The first step is to create the shares on a file server
where these profiles will point to. For the purposes of this example, I’ll
create two shares on the server FS01. The first share is PROFILE1 and holds all
the icons for the first application; the second share is PROFILE2 and holds all
the icons for the second application.

Next, set up the environmental variable on the servers. Right-click
My Computer and click on Properties. Select Advanced and click on Environmental
Variables. In the System Variables window, click on New and type the name of
your variable and its value, as shown in Figure
A
.

Figure A

At this point, you’ve manually created the environmental
variable Profilepath and its value of \\FS01\PROFILE1. You can do this on all
servers that need the same set of icons, and then repeat the process on the
second batch of servers—except make sure the variable value is set to \\FS01\PROFILE2.

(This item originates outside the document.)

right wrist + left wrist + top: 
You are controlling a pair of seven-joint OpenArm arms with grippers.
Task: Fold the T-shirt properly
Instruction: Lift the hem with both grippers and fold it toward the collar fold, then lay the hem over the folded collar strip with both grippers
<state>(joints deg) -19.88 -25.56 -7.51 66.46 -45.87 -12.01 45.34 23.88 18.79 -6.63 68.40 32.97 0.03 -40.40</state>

You can test whether the variable works by opening a command
prompt, typing @echo %profilepath%,
and pressing [Enter]. It should resolve that with the path, based on which
server you’re logged in to. You can also double-click My Computer, type %profilepath% in the address bar, and press
[Enter]. That should take you to the path specified as well.

If you have a lot of servers, the process of creating this
variable becomes time-consuming, at which point you can use scripting to deploy
this variable either via registry key or simply by editing or creating the
USRLOGN1.CMD on the terminal server. USRLOGN1.CMD is a machine script that runs
only when a Terminal Services user logs in and is machine-specific.

Now edit the file and add the following line:

Set PROFILEPATH=\\FS01|PROFILE1

Save the file and then copy it to all the terminal servers
that should point to the share PROFILE1. Do the same for the second batch of
servers after modifying the share to point to PROFILE2, then copy the script to
all of your terminal servers. When a user logs in to either batch of servers,
he or she will be directed to a different profile depending on the server
logged in to.

Now, on the domain controller, all you have to do is go into
the properties of your user accounts and click on Terminal Services Profile.
Edit the field for User Profile, as shown in Figure B.